Prompt: Your job with the data below: print everything from the line that holds "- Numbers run" down to the line that holds "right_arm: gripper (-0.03", ends included, exactly, and nothing else.

Start of Block

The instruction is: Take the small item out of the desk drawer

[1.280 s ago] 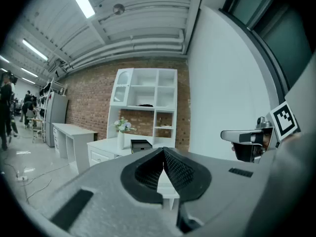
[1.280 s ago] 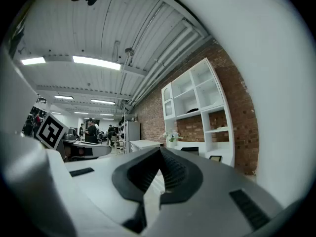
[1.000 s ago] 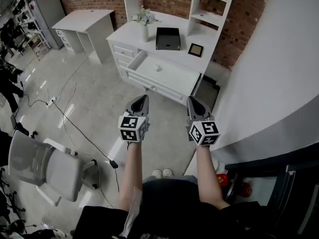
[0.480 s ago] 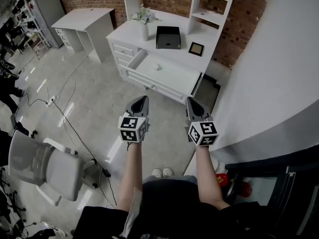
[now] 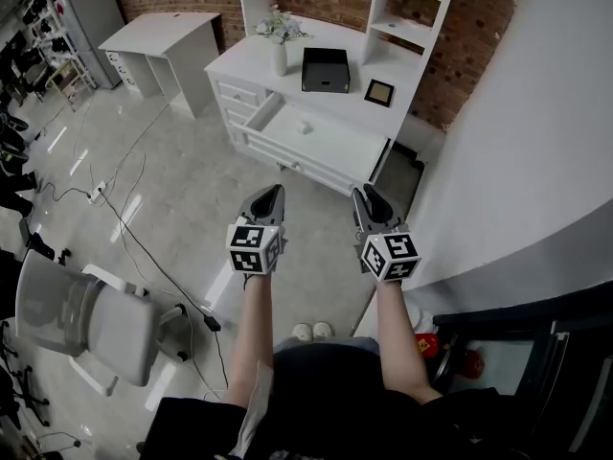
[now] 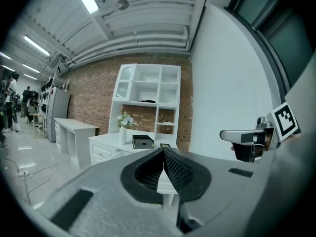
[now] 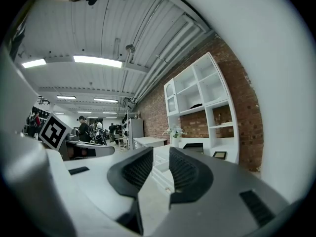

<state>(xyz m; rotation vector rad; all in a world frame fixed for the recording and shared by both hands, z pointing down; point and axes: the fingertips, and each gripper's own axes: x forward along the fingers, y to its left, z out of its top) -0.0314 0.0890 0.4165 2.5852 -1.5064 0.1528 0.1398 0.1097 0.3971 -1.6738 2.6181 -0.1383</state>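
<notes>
A white desk (image 5: 249,70) stands ahead with its wide drawer (image 5: 316,142) pulled open. A small pale item (image 5: 306,128) lies inside the drawer, near its middle. My left gripper (image 5: 276,192) is held over the floor in front of the desk, jaws shut with nothing between them. My right gripper (image 5: 364,195) is level with it to the right; its jaws are opening and a gap shows between the empty pads (image 7: 138,168). Both are well short of the drawer.
On the desk top stand a vase of flowers (image 5: 278,44), a black tray (image 5: 324,70) and a small framed picture (image 5: 379,93). A white wall (image 5: 517,132) runs along the right. A grey office chair (image 5: 86,319) and floor cables (image 5: 134,228) lie to the left.
The right gripper's jaws have come apart; they were shut before. Both grippers have edged slightly closer to the desk.
</notes>
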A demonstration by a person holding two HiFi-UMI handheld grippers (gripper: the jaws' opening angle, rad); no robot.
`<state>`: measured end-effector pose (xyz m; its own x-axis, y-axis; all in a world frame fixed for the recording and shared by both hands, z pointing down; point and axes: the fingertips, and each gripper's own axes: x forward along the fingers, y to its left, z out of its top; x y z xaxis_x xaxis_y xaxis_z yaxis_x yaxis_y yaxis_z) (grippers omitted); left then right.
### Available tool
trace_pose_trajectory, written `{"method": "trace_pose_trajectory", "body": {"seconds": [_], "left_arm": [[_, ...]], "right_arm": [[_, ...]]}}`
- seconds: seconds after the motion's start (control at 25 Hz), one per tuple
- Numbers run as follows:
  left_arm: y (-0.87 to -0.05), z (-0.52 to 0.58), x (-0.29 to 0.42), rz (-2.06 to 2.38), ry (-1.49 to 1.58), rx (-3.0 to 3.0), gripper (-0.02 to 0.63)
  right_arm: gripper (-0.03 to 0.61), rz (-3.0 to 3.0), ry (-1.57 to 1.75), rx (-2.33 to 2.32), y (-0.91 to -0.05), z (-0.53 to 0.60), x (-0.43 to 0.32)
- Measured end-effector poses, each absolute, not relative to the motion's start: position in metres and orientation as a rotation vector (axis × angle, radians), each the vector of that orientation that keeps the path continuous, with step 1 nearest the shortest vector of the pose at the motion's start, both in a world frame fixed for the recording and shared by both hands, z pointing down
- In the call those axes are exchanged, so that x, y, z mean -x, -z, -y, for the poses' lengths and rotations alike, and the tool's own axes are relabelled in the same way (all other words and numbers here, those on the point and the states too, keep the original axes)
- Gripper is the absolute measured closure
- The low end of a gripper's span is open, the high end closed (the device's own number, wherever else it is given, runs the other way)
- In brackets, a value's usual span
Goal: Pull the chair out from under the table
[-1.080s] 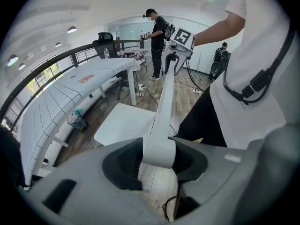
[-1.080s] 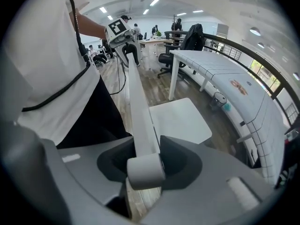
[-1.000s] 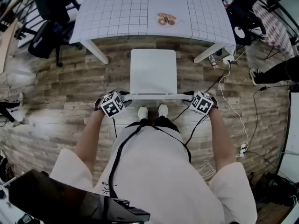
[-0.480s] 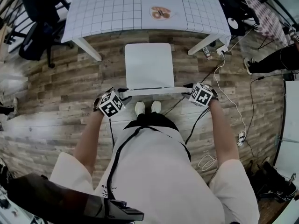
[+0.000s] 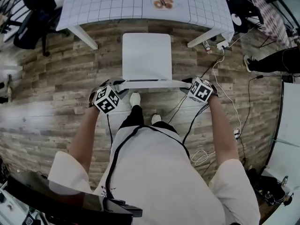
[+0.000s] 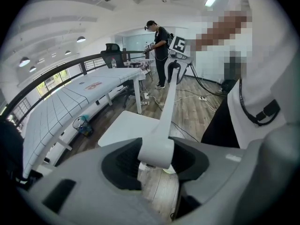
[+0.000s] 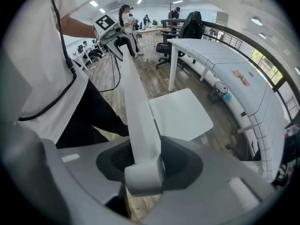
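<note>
A white chair stands clear of the white gridded table (image 5: 117, 3), its seat (image 5: 145, 55) fully in view on the wooden floor. My left gripper (image 5: 116, 86) grips the left end of the chair's backrest rail (image 5: 150, 84), and my right gripper (image 5: 187, 82) grips the right end. In the left gripper view, the rail's end (image 6: 157, 146) sits between the dark pads of the left gripper (image 6: 157, 161). The right gripper view shows the other end (image 7: 143, 172) caught the same way in the right gripper (image 7: 143, 170). The person stands just behind the backrest.
Cables (image 5: 220, 74) run over the floor right of the chair to a power strip (image 5: 236, 134). A black office chair (image 5: 33, 27) stands at the table's left end. Another person's leg (image 5: 272, 60) reaches in from the right. A printed picture (image 5: 163, 2) lies on the table.
One of the person's feet has stepped back from beside the other. Both grippers stay on the backrest ends, and the chair keeps about the same gap to the table.
</note>
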<state>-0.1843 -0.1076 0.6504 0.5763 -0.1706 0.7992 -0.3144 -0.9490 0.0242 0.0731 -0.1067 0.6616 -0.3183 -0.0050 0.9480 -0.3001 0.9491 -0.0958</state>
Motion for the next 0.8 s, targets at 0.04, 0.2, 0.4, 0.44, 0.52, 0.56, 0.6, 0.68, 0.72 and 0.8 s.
{"method": "trace_pose_trajectory", "body": {"seconds": [0.04,0.2,0.4,0.44,0.52,0.56,0.6,0.68,0.72,0.8], "left_arm": [[-0.651,0.108,0.184,0.425,-1.316,-2.637,0.449],[-0.656,0.11,0.179,0.494,-1.315,-2.606,0.437],[-0.662,0.11,0.17,0.564,-1.343,-2.54,0.414],[-0.661,0.11,0.17,0.574,-1.36,-2.529,0.414],[-0.662,0.11,0.17,0.59,-1.406,-2.503,0.414],[-0.663,0.11,0.17,0.598,-1.431,-2.487,0.414],[-0.664,0.109,0.17,0.606,-1.447,-2.467,0.414],[-0.666,0.109,0.167,0.629,-1.448,-2.425,0.41],[-0.666,0.109,0.166,0.647,-1.443,-2.404,0.403],[-0.668,0.109,0.165,0.692,-1.452,-2.366,0.393]], "right_arm": [[0.426,1.886,-0.301,-0.222,-0.662,0.106,-0.073],[0.427,1.922,-0.307,-0.227,-0.666,0.105,-0.074],[0.428,1.966,-0.276,-0.224,-0.665,0.102,-0.077],[0.43,1.973,-0.261,-0.22,-0.665,0.102,-0.078],[0.431,1.984,-0.234,-0.211,-0.665,0.101,-0.079],[0.433,1.989,-0.221,-0.205,-0.665,0.101,-0.079],[0.436,1.992,-0.208,-0.198,-0.665,0.099,-0.08],[0.44,1.996,-0.187,-0.188,-0.666,0.098,-0.083],[0.442,1.996,-0.179,-0.185,-0.666,0.098,-0.085],[0.445,1.995,-0.165,-0.183,-0.666,0.097,-0.086]]}}
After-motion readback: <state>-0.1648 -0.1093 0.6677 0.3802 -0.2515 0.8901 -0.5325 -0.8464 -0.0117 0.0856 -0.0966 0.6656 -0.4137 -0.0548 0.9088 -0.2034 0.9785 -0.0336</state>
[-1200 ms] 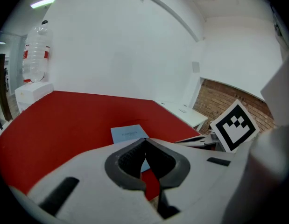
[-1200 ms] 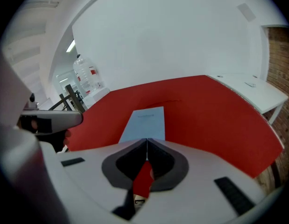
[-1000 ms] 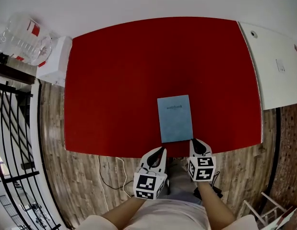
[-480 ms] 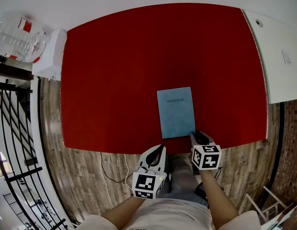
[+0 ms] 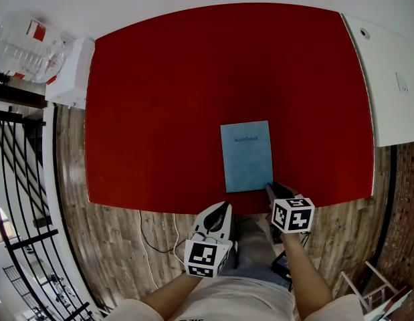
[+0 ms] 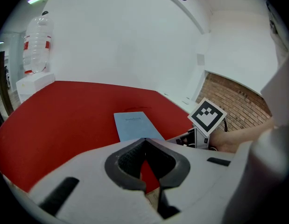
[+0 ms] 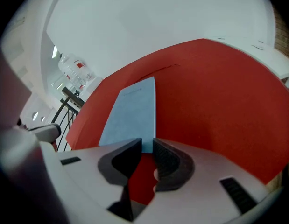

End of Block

Final answer:
- Numbers run as follows:
  left_arm: y (-0.87 to -0.05), z (-0.52 to 0.58), x (-0.29 to 0.42), rz (-2.06 to 2.38), ry (-1.49 to 1.58), rx (-3.0 to 3.0), gripper (-0.02 to 0.63)
  right_arm: gripper (-0.03 to 0.61), rz (-3.0 to 3.0), ry (-1.57 to 1.75), rx (-2.33 to 2.32), y (-0.91 to -0.05), z (-0.53 to 0.60), x (-0.43 to 0.32)

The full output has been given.